I could have spent years, lifetimes even, looking for the prophecy if it wasn’t for you, I could have wasted an eternity searching for something I had just heard, it might have just been a rumour, and I wouldn’t have stopped searching. You helped me, you don’t know you helped me, but once you did I lost you. You helped me retrive the prophecy, helped me set another goal for me to meet, you helped me grow, and for a while now I have been plotting, planning, trying to piece together the puzzle pieces. Attempting to answer my endless flow of questions. How will this be fulfilled, when will it be completed? Maybe it hasn’t happened yet because I don’t fully understand it. What does it mean? Why did you vanish before helping me uncover the answer to that mystery. Why do I miss you so much, I just wish you would come back and help me again. Maybe i’m not as desperate as I was before. I’ve spent days pushing you out of my mind, but you just keep coming back to me, yet you refuse to do so in real life. Dare I say I miss you? Here I shall try again, just to prove my point. I need to decipher the prophecy, but it’s all just so confusing.
When desperation turns the moon red, a silver haired woman shall bring false strengthening of bonds and begin a shift in power. Internal darkness will commence.
Which power? I can’t grasp a single meaning? Does it mean into my life, some power I have will be taken from someone and she will control it? Blood moon? Strengthening of bonds? None of it seems to make any sense. Is there a clue of when that I can not see or has it already begun? You had silver hair. The most silky soft beautiful silver hair i've ever seen. No, I will not let you take over again. You are gone, and you won't come back. It doesn’t help to dwell on the past. Why do my thoughts have to be all over the place, I wish I could pull them out of my brain and physically organize them, but that is not how brains function. When was the last blood moon? Will I have to go back once again to the star charts and old books? Why must this all be so confusing and complicated?
It is hopeless, but I can’t give up. I just don’t have it in me, I must know, I must figure it out. The last blood moon was exactly a month ago. I didn’t find it in any books or charts, it was the surprise blood moon I found in the diaries, the one nobody expected. We had all been struck in fear, it didn’t make any sense. How could it have not been predicted? It should have been straight forward scientific facts, nobody should have been surprised, but we couldn’t have possibly been mistaken. Something was odd. That was the day I discovered the prophecy. Many things happened that day, many things changed, In a way you could say they went back to normal, the last things had shaken up, they didn’t settle back down until a month ago, although I rather miss the shaken up normal. Things had changed for me too, but it felt like they had changed for the better, not that they’ve become much worse now, oh nevermind, i’m quite sure you know what I mean.
What does a shift in power mean? I don’t think there is a possibility for a shift in power, we no longer have much royalty, no kings or queens, no dukes or dutchess. We hardly had a leader, so a shift in power? What could it possibly be referring too? My internal power? Am I controlled by myself no longer? Will I lose or have I lost? Has it begun already, how will I know? Why can’t you come back and help me figure it out? Why couldn’t you have told me what power, why didn’t you help me figure it out before you left me. Why did you have to leave?
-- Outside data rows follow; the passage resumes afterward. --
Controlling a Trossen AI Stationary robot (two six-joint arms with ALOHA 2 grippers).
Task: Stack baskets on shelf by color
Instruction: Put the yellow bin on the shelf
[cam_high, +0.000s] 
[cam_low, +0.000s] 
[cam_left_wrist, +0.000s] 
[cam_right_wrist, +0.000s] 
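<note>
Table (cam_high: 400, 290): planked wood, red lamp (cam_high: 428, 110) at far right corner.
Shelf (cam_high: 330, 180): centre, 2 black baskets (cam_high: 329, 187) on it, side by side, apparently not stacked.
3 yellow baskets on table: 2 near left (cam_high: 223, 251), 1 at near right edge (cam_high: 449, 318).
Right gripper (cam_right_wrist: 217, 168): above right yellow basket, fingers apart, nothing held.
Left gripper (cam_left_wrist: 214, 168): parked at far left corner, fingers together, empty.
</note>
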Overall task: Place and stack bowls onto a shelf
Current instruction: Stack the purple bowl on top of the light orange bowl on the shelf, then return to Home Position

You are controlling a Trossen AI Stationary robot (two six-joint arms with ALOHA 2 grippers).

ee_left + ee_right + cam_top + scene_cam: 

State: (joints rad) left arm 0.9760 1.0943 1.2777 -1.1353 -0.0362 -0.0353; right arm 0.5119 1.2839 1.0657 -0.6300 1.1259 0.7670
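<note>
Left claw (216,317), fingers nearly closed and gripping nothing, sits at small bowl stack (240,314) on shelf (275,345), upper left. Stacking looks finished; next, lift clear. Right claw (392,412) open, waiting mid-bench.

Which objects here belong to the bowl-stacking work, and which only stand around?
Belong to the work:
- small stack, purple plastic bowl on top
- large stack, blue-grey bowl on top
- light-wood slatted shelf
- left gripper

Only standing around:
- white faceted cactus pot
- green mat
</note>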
Internal darkness, inside, in the town, within me, in the world. Why are there so many interpretations, so many options? It makes me feel so lost, useless, misfit of senses. Everyone else seems to know what they're doing, and yet I'm clueless. The sadness growing, nothing helps. Nothing gets my mind off missing the past. I was so foolish, I started a journey I would never be able to complete on my own, I would have to grow to become dependent, although I know I must not. Was I so desperate I managed to ruin my life? Should I have just left everything to run it’s own course and not try to figure it out?
Is my desperation the key to all of this? Was my hopelessness the beginning? The first step? Did I trigger the start of this awful turn of events? Sometimes I wonder if I could have avoided all of this sorrow and misery.
Maybe I am on the right track. You’ve captured my soul. You’ve stolen my will, my control over myself, could that be why I can’t stop thinking about you? You are the silver haired women. You came to me in my time of need and left me when I got what I thought I needed, on the blood moon, the red moon, the unexpected, marked a connection I thought we had, a strong connection at that. You left and I lost control didn’t I. That’s why nothing feels the same anymore, why I no longer fit in, why i'm never as happy as when you were here. My desperation turned into depression. It all feels like it's falling into place, the puzzle is slowly solving itself. You, it’s you, you are the prophecy aren’t you. There’s nothing I can do except wait for you. Your move.